Nucor’s Consumer Spot Price (CSP) -the price charges for hot-rolled coils across all of its mills- was reported higher for a second week today following the June 4 start of doubled Section 232 steel and aluminum tariffs, which now stand at 50 percent, market insiders told SteelOrbis.
This week’s increase -the second in two weeks- follows four previous weeks of flat CSP pricing, which ceased once US President Donald Trump announced on May 30 that existing 25 percent tariffs would be doubled as of June 4.
This week’s CSP price increased by $10/nt ($11/mt), reaching $900/nt ($992/mt) or $45.00/cwt., up from the last week’s increase of $20/nt ($22/mt) to $890/nt ($981/mt), or $44.50/cwt. The price increases reported by Nucor over the past two weeks are the first price increases by the steel producer since the week of March 23, one week before Trump’s the new tariff policy announcements.
Market insiders told SteelOrbis that prior to the recent doubling of steel and aluminum tariffs by the Trump administration, mills were reluctant to raise prices for fear that higher domestic steel prices would make imports more competitive on a cost basis. They said that this scenario no longer exists while the current 50 percent tariff levels are in place.
Following last week’s $20/nt increase in the California Steel Industries (CSI) base price, the CSI index rose another $10/nt to $960/nt ($1,058/mt), or $48.00/cwt. this week.
On the spot pricing side, the SteelOrbis spot HRC weekly average price was reported $30/nt higher at an average of $870/nt ($959/mt) or $43.50/cwt. this past week.

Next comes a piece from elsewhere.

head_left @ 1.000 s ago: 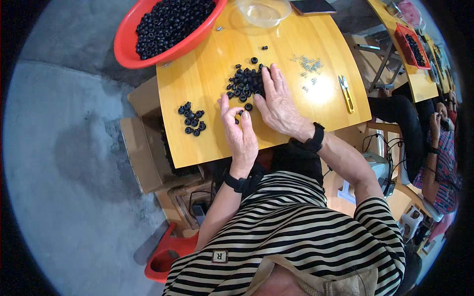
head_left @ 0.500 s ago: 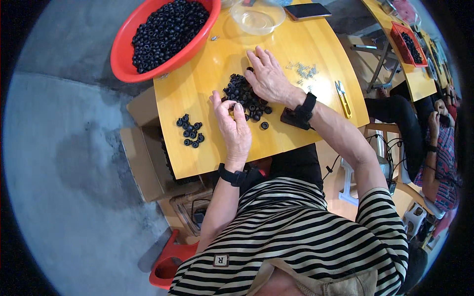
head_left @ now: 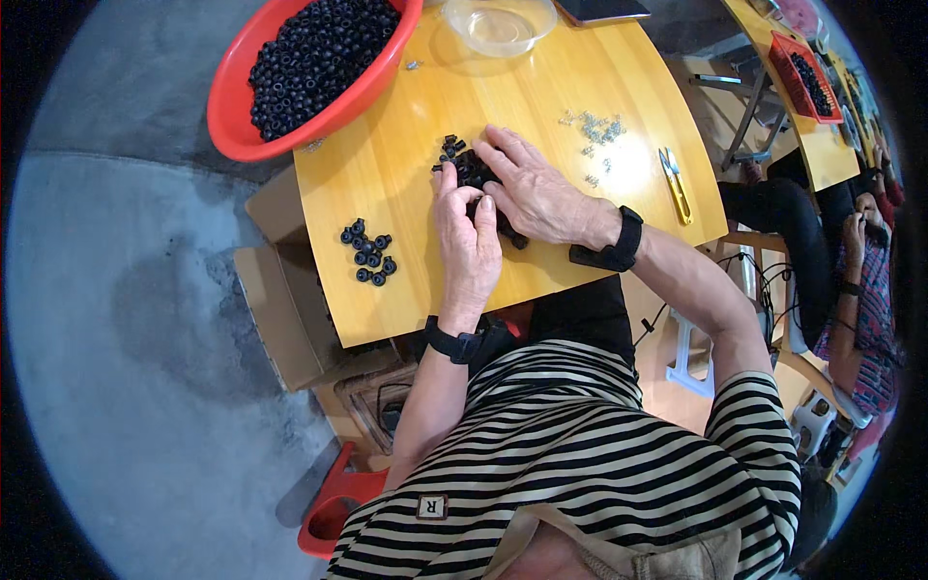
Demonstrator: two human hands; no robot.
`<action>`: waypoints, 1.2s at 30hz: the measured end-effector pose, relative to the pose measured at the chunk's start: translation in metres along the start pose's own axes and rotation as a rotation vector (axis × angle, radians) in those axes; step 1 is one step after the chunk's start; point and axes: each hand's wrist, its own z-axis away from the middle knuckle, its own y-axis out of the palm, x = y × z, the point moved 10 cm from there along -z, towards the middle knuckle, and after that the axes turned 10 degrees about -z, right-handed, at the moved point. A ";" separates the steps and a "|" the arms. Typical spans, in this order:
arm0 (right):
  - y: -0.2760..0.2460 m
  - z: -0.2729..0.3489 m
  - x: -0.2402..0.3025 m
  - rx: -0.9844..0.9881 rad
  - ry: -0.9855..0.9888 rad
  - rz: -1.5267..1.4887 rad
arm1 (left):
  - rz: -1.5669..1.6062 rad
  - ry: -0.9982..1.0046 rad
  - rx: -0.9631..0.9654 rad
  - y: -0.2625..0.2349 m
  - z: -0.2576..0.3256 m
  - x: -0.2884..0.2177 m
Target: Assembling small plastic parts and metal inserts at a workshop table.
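A pile of small round black plastic pieces with holes [head_left: 469, 168] lies on the yellow table, partly hidden under my hands. My left hand [head_left: 468, 237] rests cupped along the pile's left and near side, fingers extended and thumb apart. From the right, my right hand [head_left: 543, 193] lies over the pile, its fingers stretched across the pieces. Both hands are close together around the heap, and neither visibly grips a piece. A smaller group of the same black pieces [head_left: 368, 253] sits apart, to the left of my left hand.
A red basin [head_left: 227, 106] full of black pieces stands at the far left. Small shiny bits [head_left: 601, 129] and yellow-handled thread snips [head_left: 680, 193] lie on the right. A clear bowl [head_left: 500, 29] and a dark flat device [head_left: 604, 9] are at the back. A co-worker [head_left: 855, 290] sits at right.
My right hand has come down and nearer to my left hand, covering more of the pile. My left hand's curled index finger has straightened along the pile. The pieces appear gathered closer.
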 end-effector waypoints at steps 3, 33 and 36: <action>-0.013 0.007 -0.003 -0.047 0.111 -0.069 | 0.077 -0.020 -0.069 -0.007 -0.002 0.005; -0.027 0.135 0.008 -0.655 0.470 -0.659 | 0.349 -0.112 -0.130 -0.044 0.073 0.023; -0.077 0.112 0.102 -0.469 0.178 -0.871 | 0.478 -0.170 -0.115 -0.037 0.076 0.037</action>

In late March and early April, the Nucor CSP Monitor reached a record high of $935/nt, the highest level reported since online reporting began in April 2024. After a long of stable CSP pricing, prices increased in late January and continued to rise by almost 25 percent as the introduction of tariffs approached. High scrap prices in the first quarter and reports of “panic buying ahead of the start of tariffs” in early April boosted finished steel values, market insiders told SteelOrbis.
Following the recent sideways June scrap settlements in the US, most market insiders predict a sideways to up July scrap market on the growing consensus that scrap exports might improve in July, while spot finished steel prices are likely to remain strong, as few importing countries have renegotiated their specific tariffs with the US yet.
Since the industry release of the Nucor CSP in April 2024, flagging demand for finished steel has resulted in Nucor reducing its CSP to as low as $650/nt ($717/mt) or $32.50/cwt., Nucor’s so-called “break-even price,” during the week of July 15, 2024.